**The problem**
Copy the data that follows exactly as it is, excluding all pictures.

(Given data)

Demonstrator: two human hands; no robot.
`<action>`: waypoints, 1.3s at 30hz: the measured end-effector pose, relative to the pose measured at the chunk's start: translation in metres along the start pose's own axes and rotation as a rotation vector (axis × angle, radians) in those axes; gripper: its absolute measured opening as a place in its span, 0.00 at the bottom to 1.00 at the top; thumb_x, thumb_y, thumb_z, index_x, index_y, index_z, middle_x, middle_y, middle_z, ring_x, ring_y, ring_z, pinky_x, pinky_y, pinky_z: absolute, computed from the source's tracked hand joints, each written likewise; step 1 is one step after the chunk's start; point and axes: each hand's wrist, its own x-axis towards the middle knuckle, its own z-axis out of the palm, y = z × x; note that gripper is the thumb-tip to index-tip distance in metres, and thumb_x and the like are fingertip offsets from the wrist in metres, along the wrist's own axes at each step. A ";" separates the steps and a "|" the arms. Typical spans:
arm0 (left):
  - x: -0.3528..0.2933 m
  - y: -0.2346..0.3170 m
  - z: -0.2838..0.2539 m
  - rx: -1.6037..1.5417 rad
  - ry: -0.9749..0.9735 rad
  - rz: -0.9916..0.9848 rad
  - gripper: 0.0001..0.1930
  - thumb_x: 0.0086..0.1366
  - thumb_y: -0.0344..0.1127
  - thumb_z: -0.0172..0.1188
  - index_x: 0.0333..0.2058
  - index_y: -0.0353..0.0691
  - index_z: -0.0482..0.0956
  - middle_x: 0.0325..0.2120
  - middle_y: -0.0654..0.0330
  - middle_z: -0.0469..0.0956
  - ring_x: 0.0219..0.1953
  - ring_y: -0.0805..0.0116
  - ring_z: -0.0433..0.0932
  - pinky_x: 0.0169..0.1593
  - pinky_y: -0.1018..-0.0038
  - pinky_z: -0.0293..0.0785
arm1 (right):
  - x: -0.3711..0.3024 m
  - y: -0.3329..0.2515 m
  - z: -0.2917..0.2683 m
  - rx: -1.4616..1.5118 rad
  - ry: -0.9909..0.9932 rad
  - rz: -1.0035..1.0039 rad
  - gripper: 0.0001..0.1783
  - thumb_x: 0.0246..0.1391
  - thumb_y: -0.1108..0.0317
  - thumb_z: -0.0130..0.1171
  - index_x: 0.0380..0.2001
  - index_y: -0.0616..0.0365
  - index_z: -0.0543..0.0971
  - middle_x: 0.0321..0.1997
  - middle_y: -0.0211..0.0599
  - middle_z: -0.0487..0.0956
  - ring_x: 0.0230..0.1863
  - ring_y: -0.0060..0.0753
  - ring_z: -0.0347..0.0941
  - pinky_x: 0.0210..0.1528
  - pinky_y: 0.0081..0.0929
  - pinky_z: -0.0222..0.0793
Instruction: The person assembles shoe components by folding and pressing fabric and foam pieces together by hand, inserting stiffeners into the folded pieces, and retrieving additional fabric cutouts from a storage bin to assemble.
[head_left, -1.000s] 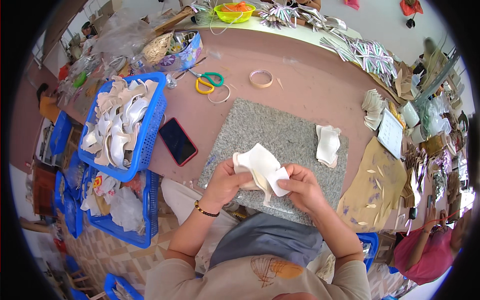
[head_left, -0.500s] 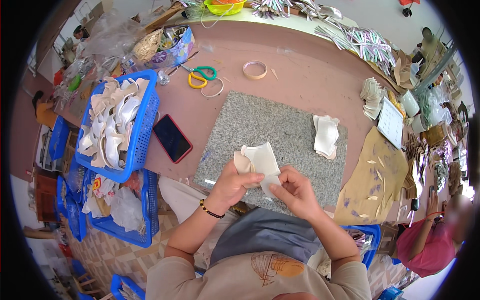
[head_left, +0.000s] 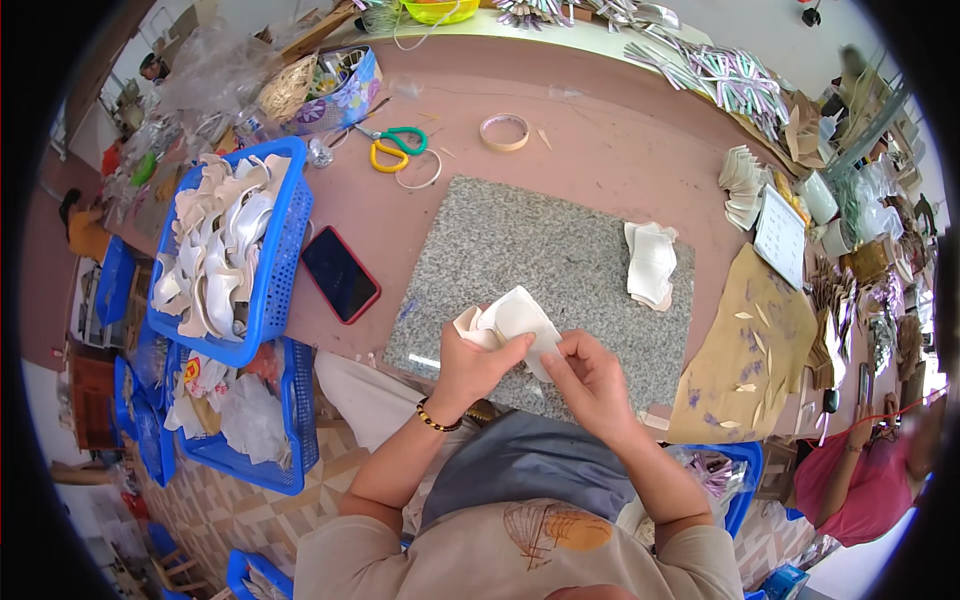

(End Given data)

**Your solution**
Demonstrator: two human hands; no robot.
`<action>`: waypoints, 1.3s at 30hz: the measured end-effector pose, relative to the pose measured at the chunk's start: translation in metres along the start pose's own axes and rotation as a rotation vector (axis × angle, radians) in those axes; gripper: its absolute measured opening as a place in its span, 0.00 at the bottom to 1.00 at the top; thumb_x, thumb_y, thumb_z, index_x, index_y, index_z, middle_x, middle_y, middle_z, ring_x, ring_y, ring_z, pinky_x, pinky_y, pinky_z: absolute, computed from the source's tracked hand joints, each written likewise; step 1 is one step after the chunk's start; point and axes: each hand's wrist, its own x-axis towards the middle knuckle, its own z-axis out of the palm, y = z × x; note that gripper is the thumb-tip to index-tip distance in metres, and thumb_x and the like are fingertip offsets from the wrist in metres, along the wrist's own axes at each step. A ";" separates the steps and a "|" the arms. Typical spans:
arm0 (left):
  - x: -0.3528..0.2933 m
  - y: -0.2346..0.3170 m
  - z: -0.2838..0.2539 m
  - rx: -1.6037..1.5417 rad
  - ry: -0.9749..0.9735 rad
  - rz: -0.9916..0.9848 rad
  - gripper: 0.0001..0.1930
  - thumb_x: 0.0086..0.1366
  - thumb_y: -0.0344..0.1127
  - thumb_z: -0.0172..0.1188
  - index_x: 0.0333..0.2058
  - index_y: -0.0353..0.0691
  - index_z: -0.0482..0.0956
  - middle_x: 0.0325..0.2120
  - middle_y: -0.0654..0.0330
  - middle_z: -0.0469..0.0956
  - ring_x: 0.0219..0.1953
  - ring_y: -0.0805..0.0116
  - ring_z: -0.0433..0.0932
  - pinky_x: 0.0169..0.1593
  - pinky_y: -0.1018..-0.0038
  - pinky_z: -0.0293..0.0785
arm1 (right):
  - x: -0.3711..0.3024 m
  - y: -0.3329..0.2515 m
  - z: -0.2917..0.2683 m
  - rx: -1.4616..1.5118 rad
  - ry: -0.9909..0.9932 rad
  - rz: -1.0035..1.0039 rad
  - gripper: 0.0001..0.1783
  - thumb_x: 0.0246..0.1391
  - thumb_y: -0.1108..0.0317
  - thumb_z: -0.0130..0.1171
  - index_x: 0.0380..0.2001
  - index_y: -0.0616..0.0365
  - index_z: -0.0543..0.0971
  - middle_x: 0.0321..0.1997
  - middle_y: -0.0211..0.0599
  - middle_z: -0.0487..0.0956
  - ring_x: 0.0230..0.1863
  - ring_y: -0.0060..0.0753
  - ring_z: -0.0347..0.0941
  - pinky_x: 0.0210..0.1528
  - pinky_y: 0.0081..0.0929
  - pinky_z: -0.0222..0.0793
Instruction: The person assembles shoe components by folding and pressing fabric and foam pieces together by hand, inserting stiffeners into the folded pieces, and retrieving additional fabric cutouts from a storage bin to assemble.
[head_left, -1.000s] 
[head_left, -0.500s] 
[head_left, +0.000s] 

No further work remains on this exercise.